Angered by apparent contradictory statements by the White House, U.S. Rep. Henry Waxman, D-Calif., said his Committee on Oversight and Government Reform will hold a Feb. 15 hearing over millions of missing White House e-mails.
The missing e-mails were first revealed during a congressional investigation into the firing of U.S. attorneys general. While acknowledging the e-mails are missing, the White House initially contended that they are stored on backup tapes.
However, in a Jan. 15 sworn deposition, Theresa Payton, CIO for the Office of Administration, said the White House recycled computer backup tapes containing some of the missing e-mails from the beginning of the Bush administration until 2003. “At this stage, this office does not know if any e-mails were not properly preserved in the archiving process,” Payton said in her deposition.
White House Deputy Press Secretary Tony Fratto followed up Payton’s deposition at a Jan. 16 press conference by saying, “We have absolutely no reason to believe that any e-mails are missing.”

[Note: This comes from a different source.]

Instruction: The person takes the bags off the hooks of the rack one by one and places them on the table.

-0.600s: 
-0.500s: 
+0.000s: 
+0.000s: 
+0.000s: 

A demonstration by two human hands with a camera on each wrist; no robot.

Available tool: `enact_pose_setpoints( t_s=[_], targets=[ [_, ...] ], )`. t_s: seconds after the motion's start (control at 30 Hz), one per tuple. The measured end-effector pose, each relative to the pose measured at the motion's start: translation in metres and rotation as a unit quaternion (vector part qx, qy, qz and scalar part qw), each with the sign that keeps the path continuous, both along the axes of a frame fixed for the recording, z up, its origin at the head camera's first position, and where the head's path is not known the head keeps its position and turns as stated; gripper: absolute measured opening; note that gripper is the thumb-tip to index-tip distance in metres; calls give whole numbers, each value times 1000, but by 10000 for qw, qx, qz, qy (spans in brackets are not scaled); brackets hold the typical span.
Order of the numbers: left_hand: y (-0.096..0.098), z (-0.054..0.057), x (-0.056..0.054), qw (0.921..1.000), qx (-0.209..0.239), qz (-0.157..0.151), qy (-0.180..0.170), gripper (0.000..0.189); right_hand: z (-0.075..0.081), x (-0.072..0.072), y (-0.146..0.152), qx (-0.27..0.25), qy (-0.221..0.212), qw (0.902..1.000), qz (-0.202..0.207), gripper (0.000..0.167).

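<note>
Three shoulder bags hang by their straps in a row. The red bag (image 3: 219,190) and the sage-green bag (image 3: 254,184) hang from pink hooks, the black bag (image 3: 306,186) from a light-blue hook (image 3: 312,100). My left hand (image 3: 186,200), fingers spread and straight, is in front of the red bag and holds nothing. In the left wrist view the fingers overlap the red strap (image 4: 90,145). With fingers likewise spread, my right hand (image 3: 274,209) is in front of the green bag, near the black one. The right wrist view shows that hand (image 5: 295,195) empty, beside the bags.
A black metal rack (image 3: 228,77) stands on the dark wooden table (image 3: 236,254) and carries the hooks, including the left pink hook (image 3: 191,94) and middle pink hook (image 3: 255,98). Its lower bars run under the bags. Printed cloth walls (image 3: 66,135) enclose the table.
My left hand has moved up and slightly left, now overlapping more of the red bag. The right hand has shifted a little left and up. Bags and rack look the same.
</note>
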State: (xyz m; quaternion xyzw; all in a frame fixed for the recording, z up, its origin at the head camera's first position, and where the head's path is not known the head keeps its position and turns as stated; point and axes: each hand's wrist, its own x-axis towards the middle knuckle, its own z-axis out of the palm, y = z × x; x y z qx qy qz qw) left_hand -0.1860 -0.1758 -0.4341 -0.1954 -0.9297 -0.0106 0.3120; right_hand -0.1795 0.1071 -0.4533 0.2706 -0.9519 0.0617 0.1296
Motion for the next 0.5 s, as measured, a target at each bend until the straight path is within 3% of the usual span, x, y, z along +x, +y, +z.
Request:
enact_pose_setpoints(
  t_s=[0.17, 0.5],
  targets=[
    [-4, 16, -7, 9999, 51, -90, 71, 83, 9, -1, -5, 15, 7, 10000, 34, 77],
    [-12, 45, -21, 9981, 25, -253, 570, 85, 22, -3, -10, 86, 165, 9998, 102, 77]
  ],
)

Waxman, though, said the White House staff admitted at a September 2007 private meeting with Waxman’s staff that there are 473 days for which various White House offices have no archived e-mail. Moreover, according to Waxman’s office, the missing e-mails extend through 2005.
Waxman said Jan. 17 the White House detailed the information in a chart, which the White House staff took with them after the September meeting with Waxman’s staff. He also said the White House has been unresponsive to requests for follow up information sought by the committee.
“Mr. Fratto’s statements have added to the considerable confusion that exists regarding the status of White House efforts to preserve e-mails,” Waxman said in a Jan. 17 letter to Fred F. Fielding, counsel to the White House.
The period of missing e-mails covers the start of the Iraq war to the time when a White House official publicly identified Valerie Plame as a CIA operative and on through the administration’s initial response to Hurricane Katrina.
In 2002, the White House abandoned the electronic records management system put in place by the Clinton administration. The Presidential Records Act requires that all White House e-mail be saved.
The National Security Archive, an independent, nongovernmental research institute and library located at George Washington University, and CREW (Citizens for Responsibility and Ethics in Washington) have been pressuring the White House for public disclosure of the e-mails.
CREW originally filed a Freedom of Information Act request with the Office of Administration on March 29, 2007, regarding records of the missing e-mails. When the office refused to turn over the information, CREW sued the White House May 23 for the information. The organization also released a report on the missing e-mails based on information obtained from two confidential sources.
Following up on CREW’s information, the National Security Archive also sued the White House on Sept. 5. The National Security Archive and CREW have subsequently consolidated their legal actions against the White House to force disclosure of the missing e-mails.